And when you run it, here's what you'll see:

Output image

You can now add new items to your XML document, or edit existing items, and your rendered HTML page will change accordingly. By separating the data from the presentation, XML has imposed standards on data collections, making it possible, for example, for users with no technical knowledge of HTML to easily update content on a Web site, or to present data from a single source in different ways.

In addition to elements and CDATA, Perl also allows you to set up handlers for other types of XML structures, most notably PIs, entities and notations (if you don't know what these are, you might want to skip this section and jump straight into another, more complex example on the next page). As demonstrated in the previous example, handlers for these structures are set up by specifying appropriate callback functions via a call to the setHandlers() object method.

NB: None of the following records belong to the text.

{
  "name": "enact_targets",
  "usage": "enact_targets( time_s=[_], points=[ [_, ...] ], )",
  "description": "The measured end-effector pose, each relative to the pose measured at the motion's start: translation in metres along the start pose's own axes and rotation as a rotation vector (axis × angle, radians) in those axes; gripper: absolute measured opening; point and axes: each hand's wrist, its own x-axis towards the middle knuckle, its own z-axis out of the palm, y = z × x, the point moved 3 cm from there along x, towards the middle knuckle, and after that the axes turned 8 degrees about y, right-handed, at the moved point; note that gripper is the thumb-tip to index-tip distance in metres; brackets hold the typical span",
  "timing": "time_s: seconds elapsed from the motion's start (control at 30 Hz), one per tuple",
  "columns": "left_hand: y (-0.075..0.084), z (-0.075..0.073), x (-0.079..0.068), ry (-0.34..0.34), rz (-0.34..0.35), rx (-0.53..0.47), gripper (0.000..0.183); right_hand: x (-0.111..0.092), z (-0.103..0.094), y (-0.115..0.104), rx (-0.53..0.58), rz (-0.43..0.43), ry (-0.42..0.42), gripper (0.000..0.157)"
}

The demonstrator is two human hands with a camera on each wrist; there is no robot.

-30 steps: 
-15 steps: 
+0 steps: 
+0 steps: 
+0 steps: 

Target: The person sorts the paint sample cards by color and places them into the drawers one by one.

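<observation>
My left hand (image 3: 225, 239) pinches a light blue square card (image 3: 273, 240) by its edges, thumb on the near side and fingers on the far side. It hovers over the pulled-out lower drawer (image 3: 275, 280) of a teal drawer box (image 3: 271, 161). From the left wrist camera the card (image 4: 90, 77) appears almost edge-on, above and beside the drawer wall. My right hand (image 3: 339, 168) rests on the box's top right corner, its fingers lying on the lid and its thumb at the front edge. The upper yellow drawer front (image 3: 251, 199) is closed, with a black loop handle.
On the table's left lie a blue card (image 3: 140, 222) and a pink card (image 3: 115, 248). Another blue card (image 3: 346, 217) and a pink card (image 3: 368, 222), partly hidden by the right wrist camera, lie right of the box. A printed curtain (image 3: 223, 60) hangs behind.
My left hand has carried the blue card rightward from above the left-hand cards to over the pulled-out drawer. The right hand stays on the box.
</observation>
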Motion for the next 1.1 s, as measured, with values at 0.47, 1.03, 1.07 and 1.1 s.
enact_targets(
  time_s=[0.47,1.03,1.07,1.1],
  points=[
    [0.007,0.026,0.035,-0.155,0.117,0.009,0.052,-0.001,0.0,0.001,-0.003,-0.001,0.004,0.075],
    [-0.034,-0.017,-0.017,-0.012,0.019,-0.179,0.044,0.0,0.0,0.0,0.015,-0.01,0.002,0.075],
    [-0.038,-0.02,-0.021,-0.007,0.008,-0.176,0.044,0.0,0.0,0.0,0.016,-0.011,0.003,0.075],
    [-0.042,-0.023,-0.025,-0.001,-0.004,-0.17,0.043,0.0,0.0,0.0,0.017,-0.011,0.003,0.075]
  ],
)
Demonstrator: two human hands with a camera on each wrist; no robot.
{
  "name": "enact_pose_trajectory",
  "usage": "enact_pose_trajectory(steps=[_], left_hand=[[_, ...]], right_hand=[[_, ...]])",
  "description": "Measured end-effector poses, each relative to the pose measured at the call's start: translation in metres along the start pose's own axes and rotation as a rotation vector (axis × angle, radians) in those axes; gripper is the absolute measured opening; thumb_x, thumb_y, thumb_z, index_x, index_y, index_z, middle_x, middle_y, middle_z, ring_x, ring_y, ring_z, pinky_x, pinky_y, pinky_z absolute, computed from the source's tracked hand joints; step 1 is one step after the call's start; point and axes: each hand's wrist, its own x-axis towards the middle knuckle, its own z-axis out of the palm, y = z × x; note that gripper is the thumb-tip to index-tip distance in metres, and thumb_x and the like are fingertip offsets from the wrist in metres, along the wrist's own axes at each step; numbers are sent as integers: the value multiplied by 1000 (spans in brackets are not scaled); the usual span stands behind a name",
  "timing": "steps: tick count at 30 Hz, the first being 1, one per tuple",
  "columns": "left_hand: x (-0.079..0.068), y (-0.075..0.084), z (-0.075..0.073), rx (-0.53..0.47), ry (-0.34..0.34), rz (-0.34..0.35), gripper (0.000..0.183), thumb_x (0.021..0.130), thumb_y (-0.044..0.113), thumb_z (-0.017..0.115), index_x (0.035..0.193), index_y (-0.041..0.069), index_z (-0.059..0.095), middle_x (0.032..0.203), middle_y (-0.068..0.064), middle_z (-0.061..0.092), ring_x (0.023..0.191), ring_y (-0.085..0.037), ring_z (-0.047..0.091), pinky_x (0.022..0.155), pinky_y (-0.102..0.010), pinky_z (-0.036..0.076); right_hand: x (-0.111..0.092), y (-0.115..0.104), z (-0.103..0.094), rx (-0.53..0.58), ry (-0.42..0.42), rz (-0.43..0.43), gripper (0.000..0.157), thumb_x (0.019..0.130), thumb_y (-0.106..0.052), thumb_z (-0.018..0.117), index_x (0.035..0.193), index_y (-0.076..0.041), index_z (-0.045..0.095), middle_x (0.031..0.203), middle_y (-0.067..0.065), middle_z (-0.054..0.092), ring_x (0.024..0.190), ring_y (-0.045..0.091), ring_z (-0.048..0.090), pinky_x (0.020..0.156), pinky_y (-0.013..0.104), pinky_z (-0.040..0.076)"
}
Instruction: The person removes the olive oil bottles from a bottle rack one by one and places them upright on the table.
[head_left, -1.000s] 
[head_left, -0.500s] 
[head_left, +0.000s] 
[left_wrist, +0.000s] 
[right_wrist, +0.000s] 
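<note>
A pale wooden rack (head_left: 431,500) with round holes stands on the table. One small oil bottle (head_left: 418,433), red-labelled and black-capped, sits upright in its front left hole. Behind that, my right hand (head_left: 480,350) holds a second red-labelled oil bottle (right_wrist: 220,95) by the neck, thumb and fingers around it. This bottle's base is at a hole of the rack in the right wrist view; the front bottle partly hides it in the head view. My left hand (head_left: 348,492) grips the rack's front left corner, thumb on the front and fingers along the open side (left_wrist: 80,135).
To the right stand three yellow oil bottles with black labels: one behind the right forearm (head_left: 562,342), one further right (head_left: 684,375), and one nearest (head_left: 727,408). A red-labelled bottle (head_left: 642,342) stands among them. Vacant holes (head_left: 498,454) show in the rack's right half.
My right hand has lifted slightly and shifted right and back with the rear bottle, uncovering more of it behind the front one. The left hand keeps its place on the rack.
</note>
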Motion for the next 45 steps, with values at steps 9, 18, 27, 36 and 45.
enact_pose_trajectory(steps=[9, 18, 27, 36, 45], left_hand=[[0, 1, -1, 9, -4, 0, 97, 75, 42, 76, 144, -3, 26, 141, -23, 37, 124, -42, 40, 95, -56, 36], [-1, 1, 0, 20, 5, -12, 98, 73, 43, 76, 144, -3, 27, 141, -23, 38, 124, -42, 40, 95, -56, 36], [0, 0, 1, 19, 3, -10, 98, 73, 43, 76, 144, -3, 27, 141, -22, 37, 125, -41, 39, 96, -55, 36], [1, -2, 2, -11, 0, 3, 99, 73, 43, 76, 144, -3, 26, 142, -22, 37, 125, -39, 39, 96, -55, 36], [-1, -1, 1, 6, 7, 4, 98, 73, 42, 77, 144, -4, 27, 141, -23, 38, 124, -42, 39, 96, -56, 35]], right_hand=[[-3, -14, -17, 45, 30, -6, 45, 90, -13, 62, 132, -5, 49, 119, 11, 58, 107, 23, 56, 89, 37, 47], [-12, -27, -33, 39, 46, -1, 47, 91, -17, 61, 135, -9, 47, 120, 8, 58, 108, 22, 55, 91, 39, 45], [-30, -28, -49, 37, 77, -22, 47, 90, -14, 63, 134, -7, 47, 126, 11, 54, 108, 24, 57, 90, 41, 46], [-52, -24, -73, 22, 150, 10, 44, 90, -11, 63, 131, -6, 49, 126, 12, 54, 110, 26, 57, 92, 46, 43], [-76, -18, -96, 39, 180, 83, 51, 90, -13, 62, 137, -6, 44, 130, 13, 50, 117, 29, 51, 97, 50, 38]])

Here's a quick list of the types of events that the parser can handle, together with a list of their key names (as expected by the setHandlers() method) and a list of the arguments that the corresponding callback function will receive.

Key Arguments    Event
   to callback
------------------------------------------------------------------------
Final parser handle    Document parsing completed

Start parser handle, Start tag found
   element name,
   attributes

End parser handle, End tag found
   element name

Char    parser handle, CDATA found
   CDATA

Proc    parser handle, PI found
   PI target,
   PI data

Comment parser handle, Comment found
   comment

Unparsed   parser handle, entity, Unparsed entity found
   base, system ID, public
   ID, notation

Notation   parser handle, notation, Notation found
   base, system ID, public
   ID

XMLDecl parser handle, XML declaration found
   version, encoding,
   standalone

ExternEnt parser handle, base, External entity found
   system ID, public ID

Default parser handle, data    Default handler

As an example, consider the following example, which uses a simple XML document,

<?xml version="1.0"?>
<random>
<?perl print rand(); ?>
</random>

in combination with this Perl script to demonstrate how to handle processing instructions (PIs):

#!/usr/bin/perl

# include package
use XML::Parser;

# initialize parser
$xp = new XML::Parser();

# set PI handler
$xp->setHandlers(Proc => \&pih);

# output some HTML
print "Content-Type: text/html\n\n";
print "<html><head></head><body>And the winning number is: ";
$xp->parsefile("pi.xml");
print "</body></html>";

# this is called whenever a PI is encountered
sub pih()
{
   # extract data
   my ($parser, $target, $data) = @_;

   # if Perl command
   if (lc($target) == "perl")
   {
      # execute it
      eval($data);
   }
}

# end

In this case, the setHandlers() method knows that it has to call the subroutine pih() when it encounters a processing instruction in the XML data; this user-defined pih() function is automatically passed the PI target and the actual command to be executed. Assuming the command is a Perl command - as indicated by the target name - the function passes it on to eval() for execution.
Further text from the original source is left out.